- _Work task_: Find each line in the records below that contains the word "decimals", and copy it out.

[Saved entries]
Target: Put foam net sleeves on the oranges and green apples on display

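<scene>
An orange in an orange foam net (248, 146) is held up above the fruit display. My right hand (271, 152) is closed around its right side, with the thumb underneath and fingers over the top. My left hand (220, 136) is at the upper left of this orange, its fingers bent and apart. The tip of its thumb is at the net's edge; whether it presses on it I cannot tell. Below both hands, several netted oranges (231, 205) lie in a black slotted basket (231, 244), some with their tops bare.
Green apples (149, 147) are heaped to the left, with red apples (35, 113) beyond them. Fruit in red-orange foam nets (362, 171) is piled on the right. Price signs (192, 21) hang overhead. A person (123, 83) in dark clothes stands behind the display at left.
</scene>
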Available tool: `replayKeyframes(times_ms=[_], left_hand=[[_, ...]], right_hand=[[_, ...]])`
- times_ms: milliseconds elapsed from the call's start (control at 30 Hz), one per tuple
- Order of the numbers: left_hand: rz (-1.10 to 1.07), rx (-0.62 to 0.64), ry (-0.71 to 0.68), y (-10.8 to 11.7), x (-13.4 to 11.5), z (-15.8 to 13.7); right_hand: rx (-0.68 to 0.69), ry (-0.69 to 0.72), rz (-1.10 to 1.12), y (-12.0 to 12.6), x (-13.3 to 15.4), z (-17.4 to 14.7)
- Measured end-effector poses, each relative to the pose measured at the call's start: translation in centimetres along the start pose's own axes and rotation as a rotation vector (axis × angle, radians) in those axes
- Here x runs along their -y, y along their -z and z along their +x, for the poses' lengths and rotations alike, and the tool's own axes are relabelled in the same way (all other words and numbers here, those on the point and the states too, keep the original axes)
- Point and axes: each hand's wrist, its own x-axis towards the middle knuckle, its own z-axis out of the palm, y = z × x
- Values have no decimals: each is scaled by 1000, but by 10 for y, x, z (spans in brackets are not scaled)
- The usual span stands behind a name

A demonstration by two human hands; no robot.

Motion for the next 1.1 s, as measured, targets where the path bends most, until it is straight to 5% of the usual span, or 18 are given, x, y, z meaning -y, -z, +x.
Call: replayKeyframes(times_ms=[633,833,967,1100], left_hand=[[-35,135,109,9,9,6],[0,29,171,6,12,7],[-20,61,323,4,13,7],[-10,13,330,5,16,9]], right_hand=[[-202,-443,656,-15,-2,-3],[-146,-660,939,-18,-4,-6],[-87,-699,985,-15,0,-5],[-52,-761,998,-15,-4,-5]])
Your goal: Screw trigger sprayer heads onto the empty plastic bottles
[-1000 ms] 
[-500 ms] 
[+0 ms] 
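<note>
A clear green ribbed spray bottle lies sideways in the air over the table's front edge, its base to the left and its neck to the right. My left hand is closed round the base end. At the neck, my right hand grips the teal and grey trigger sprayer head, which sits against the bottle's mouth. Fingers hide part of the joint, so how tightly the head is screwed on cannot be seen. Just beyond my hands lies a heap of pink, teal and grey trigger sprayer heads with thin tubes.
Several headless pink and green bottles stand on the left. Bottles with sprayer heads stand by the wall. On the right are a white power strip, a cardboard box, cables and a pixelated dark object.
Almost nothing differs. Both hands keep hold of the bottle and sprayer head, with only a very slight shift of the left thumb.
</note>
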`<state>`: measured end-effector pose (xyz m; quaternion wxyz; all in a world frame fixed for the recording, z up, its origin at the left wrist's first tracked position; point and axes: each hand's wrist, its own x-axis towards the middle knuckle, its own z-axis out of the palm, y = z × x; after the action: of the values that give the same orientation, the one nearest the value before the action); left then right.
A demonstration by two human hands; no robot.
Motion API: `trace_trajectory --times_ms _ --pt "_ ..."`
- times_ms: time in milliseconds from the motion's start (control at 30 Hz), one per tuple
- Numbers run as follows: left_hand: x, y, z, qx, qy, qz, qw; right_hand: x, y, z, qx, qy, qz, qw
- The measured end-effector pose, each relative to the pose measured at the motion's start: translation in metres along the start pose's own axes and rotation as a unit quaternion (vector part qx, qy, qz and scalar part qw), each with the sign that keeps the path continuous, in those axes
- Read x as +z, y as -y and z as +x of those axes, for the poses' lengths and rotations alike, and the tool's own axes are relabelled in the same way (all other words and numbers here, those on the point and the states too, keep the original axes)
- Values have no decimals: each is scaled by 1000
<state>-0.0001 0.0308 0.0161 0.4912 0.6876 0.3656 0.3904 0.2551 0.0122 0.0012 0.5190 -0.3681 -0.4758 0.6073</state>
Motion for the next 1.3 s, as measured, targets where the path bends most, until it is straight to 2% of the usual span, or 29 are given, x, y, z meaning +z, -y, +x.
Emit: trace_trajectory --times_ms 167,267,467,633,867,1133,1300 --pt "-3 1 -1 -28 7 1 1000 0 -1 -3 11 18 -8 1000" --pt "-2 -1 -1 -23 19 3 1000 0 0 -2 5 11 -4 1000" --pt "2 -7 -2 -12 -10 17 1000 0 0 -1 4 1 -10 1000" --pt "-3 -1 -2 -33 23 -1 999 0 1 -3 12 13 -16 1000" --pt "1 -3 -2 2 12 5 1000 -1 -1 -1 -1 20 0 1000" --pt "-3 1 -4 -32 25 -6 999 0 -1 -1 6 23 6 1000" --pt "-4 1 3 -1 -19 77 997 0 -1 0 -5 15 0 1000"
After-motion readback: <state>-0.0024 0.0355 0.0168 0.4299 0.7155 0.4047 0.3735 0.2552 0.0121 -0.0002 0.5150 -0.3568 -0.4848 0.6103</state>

- _Answer box_:
- Values have no decimals: each is scaled by 1000, but by 10 for y, x, z (spans in brackets are not scaled)
- Values have no decimals: each is scaled by 1000

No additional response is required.